And actually, the thing I appreciate the most about this commentary is the fact that the Elders are aware of this, and that they are allowed to be young men. I loved that one Elder was talking to Aaron about how mission trips were designed to be difficult, and that you can tell he is generally disinterested in spreading The Word. This Elder views his mission trip as the last major hoop he has to jump through before he can marry his girlfriend and “finally nail her”. Horniness fuels his motivation to get through this mission. 
These “Elders” (and I put quotes here not to strip them of their titles but to point out the irony) are nineteen or twenty years old. They are fucking gross. Their apartment is decorated like boys live there, with bean bag chairs and all, and they fart on each other, and wrestle, and bite their bedframes to try to stop themselves from jerking off. Hell, when they first move in, Christian mistakes them for a frat house. They are homophobic, and throw slurs around, but they look incredulous at the mere thought of consuming alcohol. 
The first time Aaron is faced with the potential to give in to his gay thoughts, he tells Christian he hasn’t done anything. When Christian says it doesn’t have to mean anything and Aaron says “yes it does”, he asks “my first time can just be a little fun for you?” like Aaron was fully planning on having sex with Christian. I like that Aaron, as a young man is going 0 to 100 with the physical intimacy. 

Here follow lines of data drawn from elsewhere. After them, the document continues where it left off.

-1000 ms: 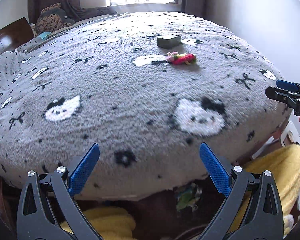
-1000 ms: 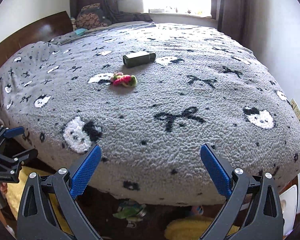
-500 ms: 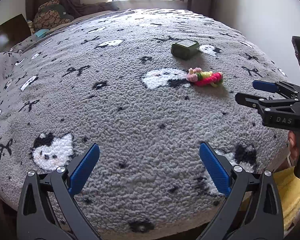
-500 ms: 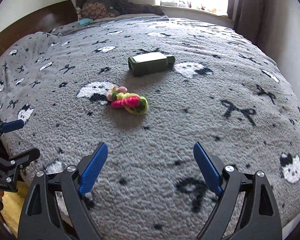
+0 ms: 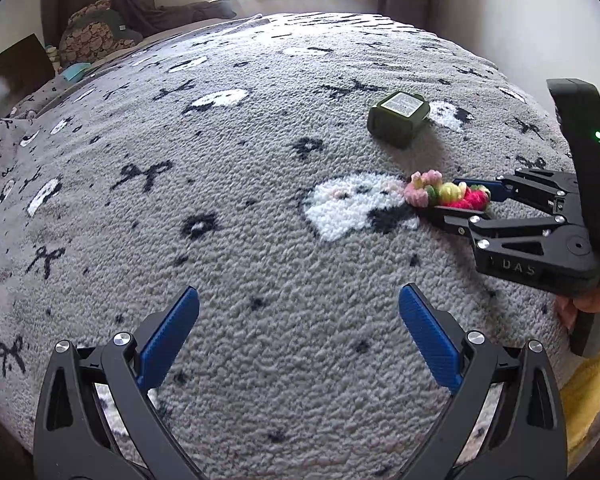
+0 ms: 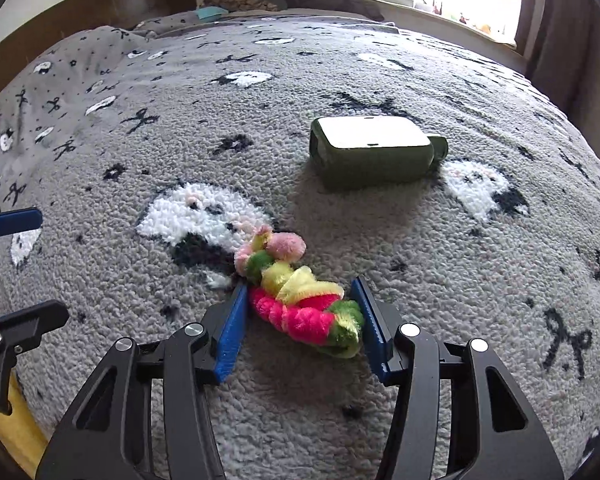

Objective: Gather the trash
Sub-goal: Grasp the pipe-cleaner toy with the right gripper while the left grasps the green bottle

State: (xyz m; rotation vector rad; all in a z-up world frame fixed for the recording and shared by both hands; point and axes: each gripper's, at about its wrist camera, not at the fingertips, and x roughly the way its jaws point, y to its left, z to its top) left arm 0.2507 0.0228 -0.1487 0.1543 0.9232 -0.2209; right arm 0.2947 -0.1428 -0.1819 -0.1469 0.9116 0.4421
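Observation:
A fuzzy pink, green and yellow pipe-cleaner bundle [image 6: 300, 296] lies on the grey patterned blanket [image 6: 460, 280]. My right gripper [image 6: 300, 320] has its jaws on both sides of the bundle, closed down to its width and touching it. It also shows in the left wrist view [image 5: 460, 200] around the bundle [image 5: 444, 194]. A dark green flat bottle [image 6: 372, 152] lies beyond the bundle, also in the left wrist view [image 5: 398, 118]. My left gripper [image 5: 298, 340] is open and empty, low over the blanket near the bed's front.
The bed fills both views. Pillows and a dark cap [image 5: 96, 36] lie at the headboard end, under a window with curtains. A wall [image 5: 520, 20] runs along the right side. Something yellow [image 5: 580, 400] lies below the bed edge.
Both grippers moved forward over the bed. My right gripper reached the pipe-cleaner bundle and narrowed its jaws around it. The left gripper stayed open.

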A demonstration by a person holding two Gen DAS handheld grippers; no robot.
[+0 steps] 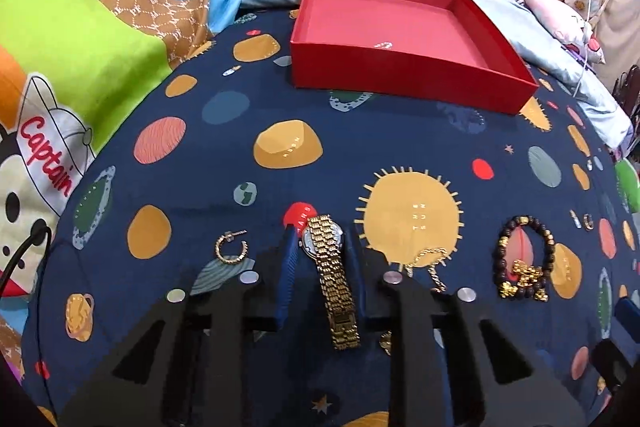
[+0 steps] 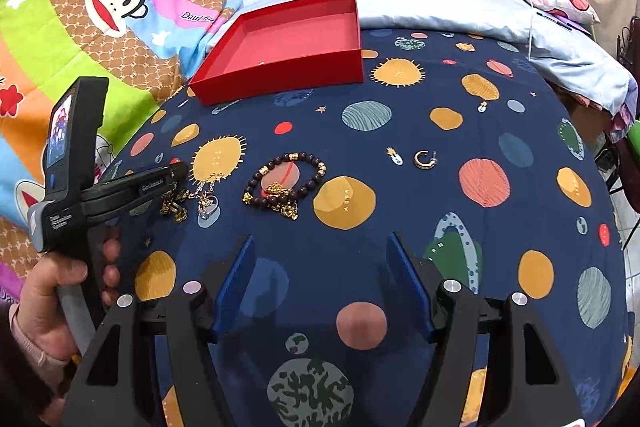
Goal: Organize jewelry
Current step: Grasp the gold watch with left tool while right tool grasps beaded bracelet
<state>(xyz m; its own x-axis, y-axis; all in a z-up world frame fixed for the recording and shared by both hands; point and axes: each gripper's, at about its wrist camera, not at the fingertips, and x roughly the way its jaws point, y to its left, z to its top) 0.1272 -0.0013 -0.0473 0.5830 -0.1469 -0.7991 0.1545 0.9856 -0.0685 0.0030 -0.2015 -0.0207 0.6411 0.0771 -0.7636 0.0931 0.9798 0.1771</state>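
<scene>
We are pinching the gold watch (image 1: 329, 267) at its face with the left gripper (image 1: 322, 247), at 6 o'clock below the red box (image 1: 400, 67); its metal band is dangling limp and slippery, while the right gripper (image 2: 322, 255) is hanging spread, holding nothing.

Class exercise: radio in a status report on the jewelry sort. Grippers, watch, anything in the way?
Left gripper closed on gold watch. Right gripper open, holding nothing. Red box nearly bare, path to it clear. Bead bracelet and hoop earring wait on the bedspread.
</scene>
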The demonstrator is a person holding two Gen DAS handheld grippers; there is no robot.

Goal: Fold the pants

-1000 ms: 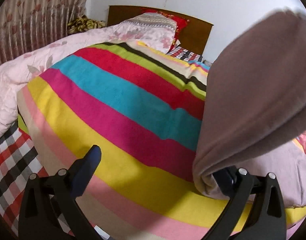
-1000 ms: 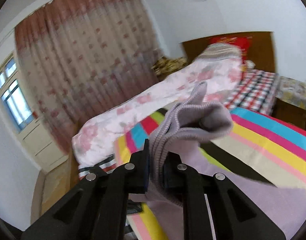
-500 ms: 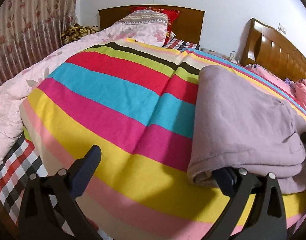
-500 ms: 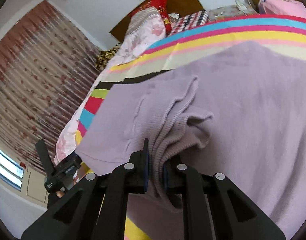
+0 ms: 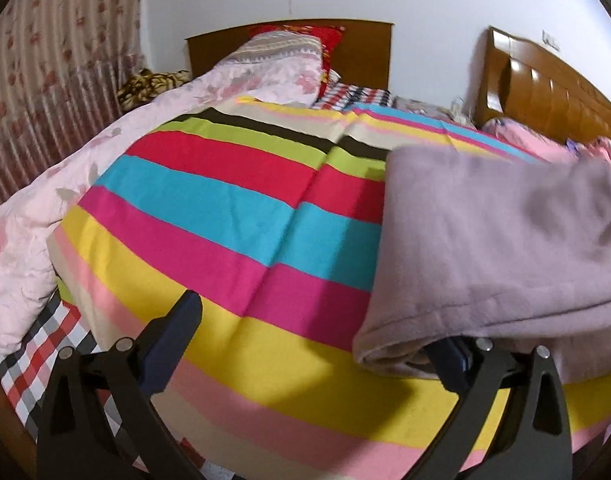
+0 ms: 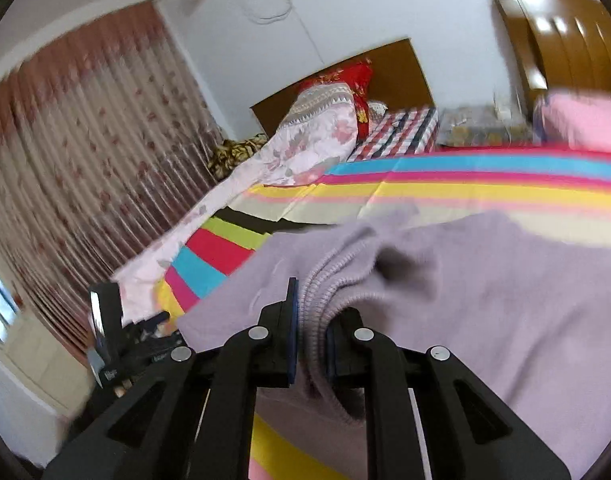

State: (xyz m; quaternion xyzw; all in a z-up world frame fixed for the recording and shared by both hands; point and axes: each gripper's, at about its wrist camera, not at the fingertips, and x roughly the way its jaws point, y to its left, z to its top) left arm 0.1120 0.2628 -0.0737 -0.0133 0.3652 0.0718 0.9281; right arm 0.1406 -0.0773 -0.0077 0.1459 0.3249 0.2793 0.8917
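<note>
We see the mauve pants (image 5: 493,248) lying doubled over on the striped blanket (image 5: 225,216), toward its right side in the left wrist view. Our right gripper (image 6: 310,330) pinches the ribbed waistband (image 6: 333,280) between nearly closed fingers. Our left gripper (image 5: 317,344) stands wide apart, its right finger (image 5: 453,360) tucked under the fold's edge, clamping nothing

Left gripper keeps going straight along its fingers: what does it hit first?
Likely the striped blanket: the open left gripper points down at its pink and yellow bands. The mauve pants drape over its right finger only; depth is unclear.
</note>
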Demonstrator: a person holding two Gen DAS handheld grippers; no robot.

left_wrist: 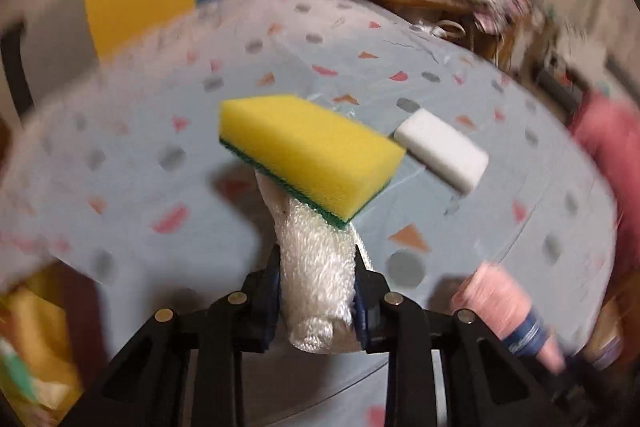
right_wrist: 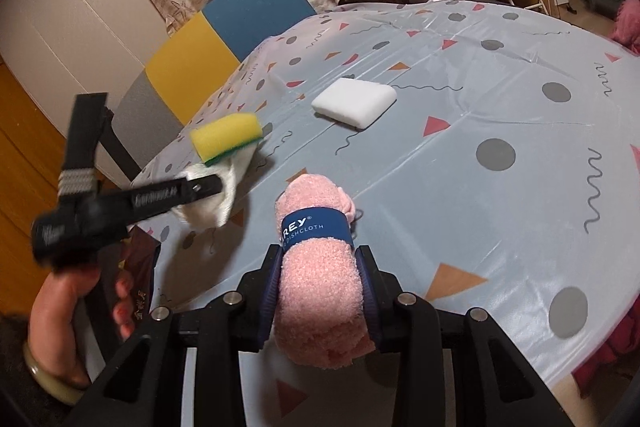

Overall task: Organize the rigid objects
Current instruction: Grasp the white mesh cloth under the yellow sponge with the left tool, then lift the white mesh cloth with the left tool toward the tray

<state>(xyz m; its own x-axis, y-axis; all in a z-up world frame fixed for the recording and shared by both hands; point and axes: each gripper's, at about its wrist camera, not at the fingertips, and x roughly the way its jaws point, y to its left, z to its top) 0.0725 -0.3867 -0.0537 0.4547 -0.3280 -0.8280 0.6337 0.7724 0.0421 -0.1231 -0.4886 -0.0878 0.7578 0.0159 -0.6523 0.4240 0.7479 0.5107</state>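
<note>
Left gripper (left_wrist: 316, 291) fingers clamp a white rolled cloth (left_wrist: 316, 267), long axis pointing forward under the yellow sponge (left_wrist: 308, 155). Right gripper (right_wrist: 320, 291) grips the pink dishcloth roll (right_wrist: 320, 283), also lengthwise, above the table (right_wrist: 500, 107). White block (right_wrist: 354, 101) lies ahead.

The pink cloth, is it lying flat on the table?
No, the pink cloth is rolled up with a blue band and pinched between the fingers of the right hand-held gripper, above the table.

A sponge (right_wrist: 226, 137) sits atop a roll (right_wrist: 218, 187) at the worktop's (right_wrist: 500, 99) left edge; a block (right_wrist: 354, 101) lies farther right; a chair (right_wrist: 208, 47) stands beyond.
</note>
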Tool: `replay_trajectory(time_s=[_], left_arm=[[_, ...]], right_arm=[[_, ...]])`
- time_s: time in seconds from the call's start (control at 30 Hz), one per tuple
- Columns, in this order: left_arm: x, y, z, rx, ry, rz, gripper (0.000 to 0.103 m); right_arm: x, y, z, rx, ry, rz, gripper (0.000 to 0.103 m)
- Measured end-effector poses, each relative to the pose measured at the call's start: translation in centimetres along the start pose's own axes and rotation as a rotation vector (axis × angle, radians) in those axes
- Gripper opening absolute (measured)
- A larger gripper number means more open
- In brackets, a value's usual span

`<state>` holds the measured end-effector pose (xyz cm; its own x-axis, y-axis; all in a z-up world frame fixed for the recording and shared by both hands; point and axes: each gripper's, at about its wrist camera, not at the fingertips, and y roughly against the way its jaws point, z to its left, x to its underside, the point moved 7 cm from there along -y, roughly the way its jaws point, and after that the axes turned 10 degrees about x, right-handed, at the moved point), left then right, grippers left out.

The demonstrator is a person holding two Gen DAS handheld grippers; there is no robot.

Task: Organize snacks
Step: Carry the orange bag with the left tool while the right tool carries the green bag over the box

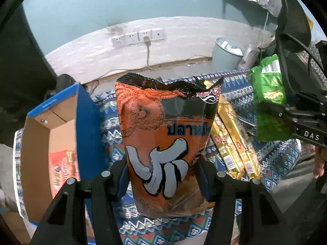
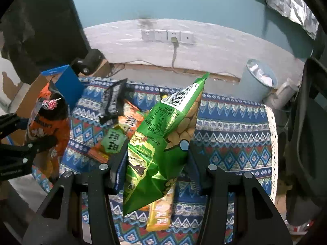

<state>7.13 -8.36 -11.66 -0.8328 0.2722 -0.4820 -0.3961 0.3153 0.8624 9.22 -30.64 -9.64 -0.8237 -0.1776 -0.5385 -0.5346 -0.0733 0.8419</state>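
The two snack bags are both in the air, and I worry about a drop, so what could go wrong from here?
1. The left gripper pinches the orange squid bag low down, so its tall top could flop or slip.
2. The right gripper holds the green bag tilted; it might slide out.
3. The cardboard box has a narrow opening with a red packet inside, so a bag could catch on its wall.
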Motion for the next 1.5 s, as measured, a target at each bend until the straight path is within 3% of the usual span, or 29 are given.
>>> replay_trajectory(time_s=[0.7,1.5], left_arm=[[-0.1,5.6,5.9,-0.107,0.052,-0.115,0.057],[2.8,8.8,15.6,-0.161,0.218,-0.157,0.057]], right_arm=[[-3.9,2.7,6.4,-0.085,0.040,-0.087,0.050],[-8.2,3.4,18.9,-0.220,0.161,-0.107,0.050]])
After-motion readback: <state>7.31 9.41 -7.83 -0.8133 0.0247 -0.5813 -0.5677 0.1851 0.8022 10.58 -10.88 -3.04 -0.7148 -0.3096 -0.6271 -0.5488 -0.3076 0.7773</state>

I often have difficulty with romance stories in movie formats because I have to push past how quickly two characters fall in love. Which is the case here that Christian is confessing his love for Aaron after they have interacted like…five times total. But, I appreciate the ways they show us that Christian and Aarong would be good for each other. We see them being absolute nerds, saying movie quotes to each other. I love that we know Aaron is going to break the rules and eventually give in to Christian, just based on the fact that he gives Christian his first name. Which he is not supposed to use when he’s on his mission trip.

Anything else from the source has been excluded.